Regression when trying to replace poll() with kqueue()

Discussion:

Thomas Munro

2018-10-02 02:24:23 UTC

Hello FreeBSD hackers,

(CCing mjg and a list of others FreeBSD hackers he suggested)

In a fit of enthusiasm for FreeBSD, a couple of years ago I wrote a
patch to teach PostgreSQL to use kqueue(2). That was after we
switched over to epoll(2) on Linux for performance reasons. Our
default is to use poll(2) unless we have something better. The most
common usage pattern is simply waiting for read/write readiness on the
socket that is connected to the client + a pipe connected to the
parent supervisor process ("postmaster"), but we have plans for more
interesting kinds of multiplexing involving many more descriptors, and
in general this sits behind our very thin abstraction called
WaitEventSet (see latch.c in the PostgreSQL source tree) that can be
used for many things.

We did some testing using "pgbench" (instructions below) on various
platforms that have kqueue(2), and we got some conflicting results
from FreeBSD. When the system is heavily overloaded (a scenario we
want to work well, or at least not get worse under kqueue, even if
it's not the ideal way to run your database server), mjg reported that
with the kqueue patch performance was way better than unpatched when
the pgbench test client was running on a different host. Huzzah!

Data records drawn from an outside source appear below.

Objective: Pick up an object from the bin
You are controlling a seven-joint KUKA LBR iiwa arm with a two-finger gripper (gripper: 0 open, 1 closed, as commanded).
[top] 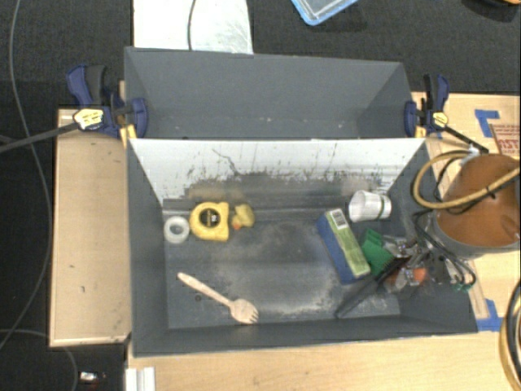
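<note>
Landmark for all positions: the blue-and-green box [343,244], lying flat on the floor of the bin [277,261], right of centre. Nearest the camera, well to the left of the box and closer to the near wall, lies a pale spoon [218,295], bowl end pointing toward the box, nothing touching it. Right of the box and slightly nearer than it sits the hand [400,269], low in the bin against the right wall. Whether it is open or closed cannot be told, as the wrist hardware and cables crowd it. A dark slim bar [362,297] runs from the hand toward the near wall, below the box. I cannot tell whether it is part of the robot or a loose item. Between the box and the hand, touching the box's right side, lies a green object [376,249]. It is the item closest to the hand and the likeliest target, though nothing is seen gripped. The orange wrist cover [480,206] sits further right, outside the bin wall. Well left of the box, toward the far wall, a yellow tape measure [209,221] has a white roll [177,230] just beside it on the left and a small yellow item [242,216] touching it on the right. Just beyond the box's far end lies a white cup [370,207] on its side. Judged status: approach is done, with the hand down at object level. Grasp and lift are not yet confirmed, and every item rests on the bin floor.
</note>
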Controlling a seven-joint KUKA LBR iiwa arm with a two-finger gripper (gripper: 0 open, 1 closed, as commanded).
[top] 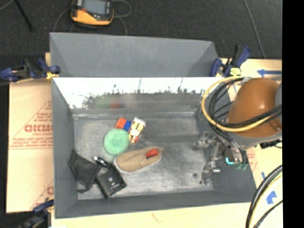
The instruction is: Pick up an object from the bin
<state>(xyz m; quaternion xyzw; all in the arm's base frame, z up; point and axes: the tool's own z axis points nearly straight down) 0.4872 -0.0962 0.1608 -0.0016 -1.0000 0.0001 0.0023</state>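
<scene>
Hanging low over bare floor at the right end of the bin (142, 61), gripper (211, 163) sat under orange wrist cover (254, 103) w/ looped cables. Opening: couldn't tell from this angle; nothing seen in its grasp. Nearest obj: tan slipper-shaped item (135, 160) w/ red patch, mid-bin, well apart from gripper. Green ball (116, 141) touching it at rear-left; two small multicolour toys (130, 126) just behind. Black items (95, 174) heaped in front-left corner.
</scene>
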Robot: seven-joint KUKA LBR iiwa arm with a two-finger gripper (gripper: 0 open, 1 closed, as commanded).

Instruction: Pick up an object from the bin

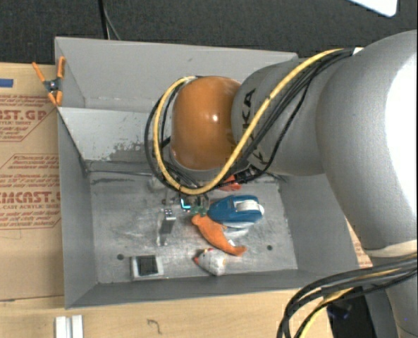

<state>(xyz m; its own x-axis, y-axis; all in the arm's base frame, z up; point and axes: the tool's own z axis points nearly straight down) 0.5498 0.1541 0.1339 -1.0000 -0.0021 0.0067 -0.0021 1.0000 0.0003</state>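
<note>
My gripper (166, 225) reaches down from under the orange dome to the bin floor, left of the middle. Just to its right lies an orange carrot-shaped thing (216, 235), and a blue and white rounded thing (235, 211) rests against that one's upper side. A small white crumpled thing (210, 261) sits below the carrot shape, near the front wall. I see nothing between the gripper's parts.
A small black square thing with a pale frame (145, 265) lies at the front left of the bin. A bit of red-orange (230, 186) peeks out under the arm. The arm and its dome cover the bin's back and right.
</note>
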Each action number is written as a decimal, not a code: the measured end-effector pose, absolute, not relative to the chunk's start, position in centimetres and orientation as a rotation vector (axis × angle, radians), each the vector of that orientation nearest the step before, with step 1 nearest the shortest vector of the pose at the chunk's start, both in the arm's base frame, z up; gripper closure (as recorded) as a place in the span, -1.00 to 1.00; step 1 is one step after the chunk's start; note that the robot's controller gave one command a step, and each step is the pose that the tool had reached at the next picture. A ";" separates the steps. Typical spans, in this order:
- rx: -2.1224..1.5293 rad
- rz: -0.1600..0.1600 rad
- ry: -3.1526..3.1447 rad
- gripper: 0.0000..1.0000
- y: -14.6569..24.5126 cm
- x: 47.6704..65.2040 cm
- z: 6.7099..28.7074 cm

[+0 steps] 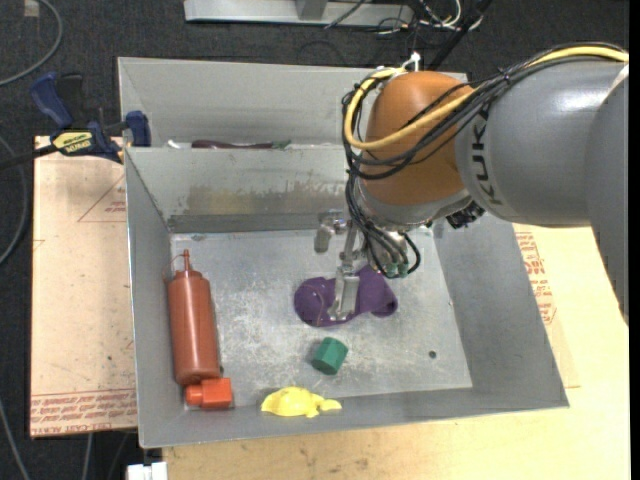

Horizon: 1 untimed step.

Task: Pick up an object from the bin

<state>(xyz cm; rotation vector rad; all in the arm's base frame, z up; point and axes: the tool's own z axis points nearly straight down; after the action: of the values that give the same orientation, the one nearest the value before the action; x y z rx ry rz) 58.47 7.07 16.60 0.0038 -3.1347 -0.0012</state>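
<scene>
My gripper (345, 303) reaches down into the middle of the bin, its fingers standing on a flat purple thing (375, 296) that lies there. One metal finger (347, 293) shows against the purple; how the fingers stand I cannot tell. A small green block (328, 355) lies just in front of the purple thing.
A red-brown squeeze bottle (192, 328) with an orange cap lies along the bin's left side. A yellow crumpled thing (298, 402) rests near the front wall. The arm with its orange cover and cables hangs over the bin's right back part.
</scene>
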 end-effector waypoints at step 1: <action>-0.001 -0.002 -3.142 1.00 7.0 58.6 17.1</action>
<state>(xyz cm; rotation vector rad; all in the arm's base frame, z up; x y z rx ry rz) 58.63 7.01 17.08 -0.0006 -3.1425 -0.0021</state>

Unfortunately, another tester reported the performance was worse when
running pgbench from the same host (originally he complained about
NetBSD performance and then we realised FreeBSD was the same under
those conditions), and I confirmed that was the case for both Unix
sockets and TCP sockets. In one 96 (!) thread test, the TPS reported
by pgbench dropped from 70k to 50k queries per second on an 8 CPU
system. As crazy as those test conditions may seem, that is not a
good result.

Curiously, when truss'd, in the overloaded scenario that performs
worse, we very rarely seem to actually reach kevent(2). It seems like
there is some kind of scheduling difference producing the change.
Each PostgreSQL server process looks like this over ~10 seconds:

syscall seconds calls errors
sendto 0.396840146 3452 0
recvfrom 0.415802029 3443 6
kevent 0.000626393 6 0
gettimeofday 2.723923249 24053 0
------------- ------- -------
3.537191817 30954 6

(That was captured on a virtualised system which had gettimeofday as a
syscall, but the effect has been reported on bare metal too and there
no gettimeofday calls show up; I don't believe that is a factor).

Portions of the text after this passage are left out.